This month’s round-up of cyber attacks is a story of extremes. The biggest data breach, a novel type of attack on a scale never seen before, and the biggest DDoS attacks – a record that was this month broken twice.
CBR delves into the month’s cyber activity and draws out the worrying figures.
1. Yahoo
Yahoo is the most notable cyber hack on this list for two main reasons: its sheer size and the controversy over how long it took for it to be reported.
This is the largest known data breach ever, with Yahoo reporting that 500 million user accounts have been stolen during the breach.
The data includes names, emails, telephone numbers, date of births and hashed passwords.

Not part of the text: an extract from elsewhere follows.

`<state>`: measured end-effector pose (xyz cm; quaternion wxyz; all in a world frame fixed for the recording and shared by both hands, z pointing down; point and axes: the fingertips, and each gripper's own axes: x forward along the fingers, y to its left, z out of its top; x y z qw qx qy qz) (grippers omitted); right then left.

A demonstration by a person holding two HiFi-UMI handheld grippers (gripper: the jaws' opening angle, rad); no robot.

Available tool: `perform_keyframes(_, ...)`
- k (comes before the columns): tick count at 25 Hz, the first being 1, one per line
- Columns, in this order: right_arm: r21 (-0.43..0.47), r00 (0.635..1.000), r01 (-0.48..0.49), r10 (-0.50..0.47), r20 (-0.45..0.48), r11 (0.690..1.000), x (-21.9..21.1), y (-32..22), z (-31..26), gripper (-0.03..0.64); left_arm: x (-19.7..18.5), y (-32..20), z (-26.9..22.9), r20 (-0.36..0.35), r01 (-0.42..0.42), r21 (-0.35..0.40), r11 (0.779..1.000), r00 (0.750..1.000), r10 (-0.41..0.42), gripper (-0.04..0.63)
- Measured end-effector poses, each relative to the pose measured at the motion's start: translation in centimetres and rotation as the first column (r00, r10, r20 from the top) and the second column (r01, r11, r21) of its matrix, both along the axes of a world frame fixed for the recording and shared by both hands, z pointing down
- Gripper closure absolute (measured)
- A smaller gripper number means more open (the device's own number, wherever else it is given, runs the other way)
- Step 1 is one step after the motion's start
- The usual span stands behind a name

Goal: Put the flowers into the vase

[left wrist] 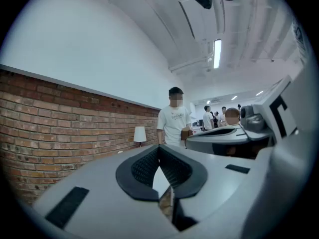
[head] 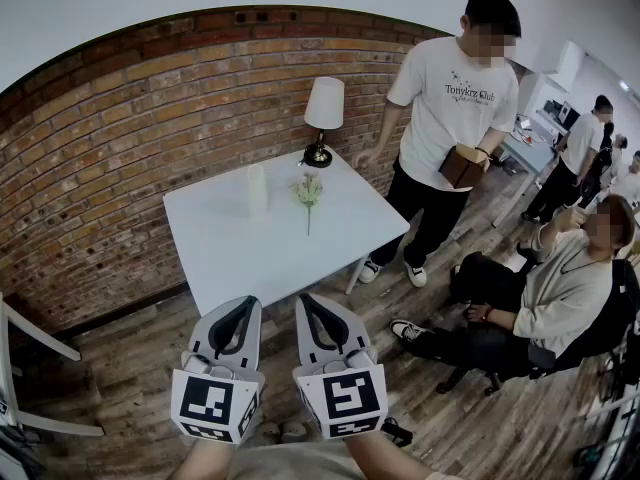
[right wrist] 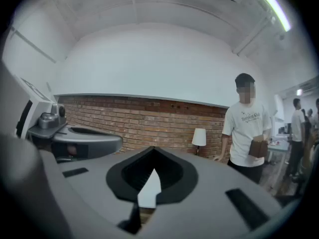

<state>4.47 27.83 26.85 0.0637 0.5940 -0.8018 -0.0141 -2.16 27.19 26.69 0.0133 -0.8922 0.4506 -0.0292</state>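
Both forearms reach forward from the bottom of the head view. They hold the left gripper (head: 244,308) and right gripper (head: 307,306) level and side by side, close together, noses aimed at the table (head: 230,258). Each is a smooth grey plastic wedge tapering to a point. Black ribbed pads line its inner faces, and a cube of black-and-white square markers sits at the rear. The left gripper's jaws meet at the tips with nothing between them. The right gripper's jaws are pressed together too, and empty.

The table is square, white and matt, on slim white legs. It stands by a red brick wall (head: 110,148) on a wood-plank floor (head: 130,378). The flower (head: 308,192) is on the table near its middle, well apart from both grippers: a pale greenish-white head with a thin stem running toward them. Just left of it stands the vase (head: 258,190), seemingly a pale upright cylinder, hard to make out against the white top. At the far corner is a lamp (head: 322,118) with a white cone shade and a dark base. A person (head: 450,118) in a white T-shirt stands beside the table holding a brown box (head: 462,165).
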Motion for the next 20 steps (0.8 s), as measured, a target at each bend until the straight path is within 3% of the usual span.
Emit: perform_keyframes(20,-0.014,0.999,-0.027,0.027,0.027,1.0,1.4,-1.1,0.6,0.611,1.0,-1.0,0.5,0.013,-0.017,-0.025,1.0,1.0,0.017,0.588)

Yahoo still has a considerable share of the email market.
Content from our partners
The hack took place in 2014 but was only disclosed in September 2016. This is already generating lawsuits and interventions from influential politicians in the US.
For example, a California-based group of plaintiffs filed a class action on behalf of all of those affected by the breach. This was done under several parts of the California Civil Code such as the Consumer Legal Remedies Act, the Federal Stored Communications Act and the Unfair Competition Act. A man called Ronald Schwartz has also filed a suit in New York against Yahoo.

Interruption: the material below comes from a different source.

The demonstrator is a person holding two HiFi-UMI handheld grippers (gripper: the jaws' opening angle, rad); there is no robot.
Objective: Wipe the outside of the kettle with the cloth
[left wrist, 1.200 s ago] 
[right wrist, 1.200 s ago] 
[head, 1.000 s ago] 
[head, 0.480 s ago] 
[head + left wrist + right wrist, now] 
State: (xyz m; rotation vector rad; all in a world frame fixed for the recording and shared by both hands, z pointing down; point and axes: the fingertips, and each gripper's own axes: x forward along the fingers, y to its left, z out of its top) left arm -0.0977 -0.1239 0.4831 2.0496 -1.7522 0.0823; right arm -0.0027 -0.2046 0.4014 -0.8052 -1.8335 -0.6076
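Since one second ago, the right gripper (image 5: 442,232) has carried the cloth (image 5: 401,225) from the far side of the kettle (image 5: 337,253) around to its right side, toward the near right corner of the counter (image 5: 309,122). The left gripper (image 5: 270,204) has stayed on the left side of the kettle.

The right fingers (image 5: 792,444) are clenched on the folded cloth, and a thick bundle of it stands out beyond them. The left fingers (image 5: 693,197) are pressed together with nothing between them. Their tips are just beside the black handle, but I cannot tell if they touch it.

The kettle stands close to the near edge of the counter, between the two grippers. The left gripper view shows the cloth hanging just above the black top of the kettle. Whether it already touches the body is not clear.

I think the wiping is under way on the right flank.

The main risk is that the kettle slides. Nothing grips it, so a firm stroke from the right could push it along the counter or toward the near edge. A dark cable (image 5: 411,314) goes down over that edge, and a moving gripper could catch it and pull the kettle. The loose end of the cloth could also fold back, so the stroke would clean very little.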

In addition, an influential group of senators wrote a letter to Yahoo CEO Marissa Mayer
According to data protection company Varonis, Yahoo might face action from California authorities over the delay in reporting the breach.
2. KrebsOnSecurity
The security blog KrebsOnSecurity was hit with what was reportedly one of the largest distributed denial of service (DDoS) attacks of all time.
The site, which is run by security expert Brian Krebs, was hit by a DDoS attack of around 620 Gbps on 20 September.

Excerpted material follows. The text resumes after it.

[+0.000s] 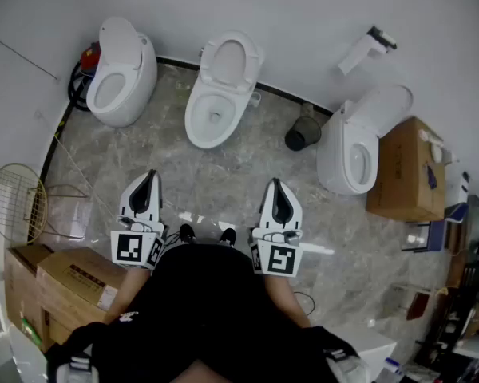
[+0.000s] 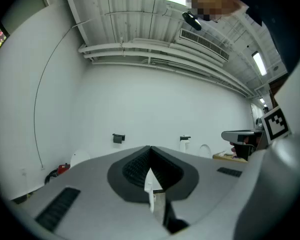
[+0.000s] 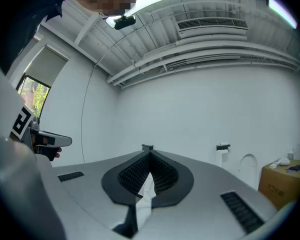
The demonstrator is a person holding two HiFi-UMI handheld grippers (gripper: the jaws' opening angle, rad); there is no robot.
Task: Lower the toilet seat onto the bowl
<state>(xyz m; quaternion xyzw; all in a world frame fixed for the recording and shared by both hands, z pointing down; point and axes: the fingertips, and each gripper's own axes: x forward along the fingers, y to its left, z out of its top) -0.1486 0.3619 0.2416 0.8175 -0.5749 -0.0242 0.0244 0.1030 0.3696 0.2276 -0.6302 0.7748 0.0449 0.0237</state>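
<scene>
White toilet seat (image 1: pixel 230 58) is standing up by the far wall (image 1: pixel 303 14), over the middle bowl (image 1: pixel 211 122), well apart from me. My left claw (image 1: pixel 148 178) and right claw (image 1: pixel 276 186) are both clenched on nothing. In both gripper views my own jaws block nearly all of it.

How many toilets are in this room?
3. The left toilet stands by the wall, the middle toilet is straight ahead, and the right toilet is next to a box. No others show.
</scene>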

Initially, KrebsOnSecurity managed to stay online during the attack, due to defences from content delivery network provider Akamai.
However, the site ended up experiencing so much traffic that Akamai eventually chose, in Krebs’s words, “to unmoor my site from its protective harbor.”
Security blogger Brian Krebs was targeted.
The site went offline for a while before relaunching with Project Shield, a programme run by Google to help protect journalists from online censorship.
The attack was novel not just because of its size but because it used a large botnet of captured Internet of Things (IoT) devices. This could have involved hundreds of thousands of systems.
Devices such as internet-enabled cameras and routers often have weak security, and so can be ‘enslaved’ by a hacker to produce traffic.
Previous large-scale DDoS attacks, including a 336 Gbps attack recorded by Akamai, used well-known methods to amplify a smaller attack such as using unmanaged DNS servers.
Brian Krebs said that he believed the attack was a reprisal for reporting he had done on a DDoS-for-hire service.
3. OVH
The hunters are becoming the hunted: first security blogger Brian Krebs was hit, then OVH, a hosting provider and DDoS mitigation service, was targeted in a DDoS attack.
According to OVH’s founder, posting on Twitter, the combined brunt of the attack amounted to around 1.1 Tbps – dwarfing the Krebs attack mere days later.
He later commented that over 150,000 CCTV cameras participated in the DDoS during the 48-hour period.
This indicates that the attack was carried out in the same way as that on KrebsOnSecurity: through a botnet of captured IoT devices.
Since it targeted a hosting provider, this attack may tie into number 4 on this list.
OVH is a hosting provider which itself offers anti-DDoS services.
4. Web providers
Resilient CTO and seasoned security blogger Bruce Schneier reported a worrying trend: companies responsible for operating the infrastructure of the internet were coming under cyber attack.
He said that major firms were being hit by “probing” attacks: attacks designed to test their defensive capabilities.
Bruce Schneier is warning of an attack on the very foundations of the internet.
Several internet companies, unnamed, had been hit by distributed denial of service (DDoS) attacks which had started at a certain point and then been steadily ramped up before stopping. The attack would later resume at a higher point and continue.
Schneier said that the attacks looked “as if the attacker were looking for the exact point of failure.”
Schneier cited data he had seen supporting the idea that China was responsible. He said that this assessment was shared by people he had spoken with. However, he did not disclose this data.
5. Last.fm
The top 20 passwords found by Leaked Source.
Last.fm was hacked on 22 March 2012, according to LeakedSource, which posted details about the information on 1 September.
The records contained usernames, email addresses, passwords, join dates, and some other internal data.
The data for more than 43 million users was breached.
LeakedSource found that passwords were stored using unsalted MD5 hashing.
“This algorithm is so insecure it took us two hours to crack and convert over 96% of them to visible passwords,” they wrote in a blog.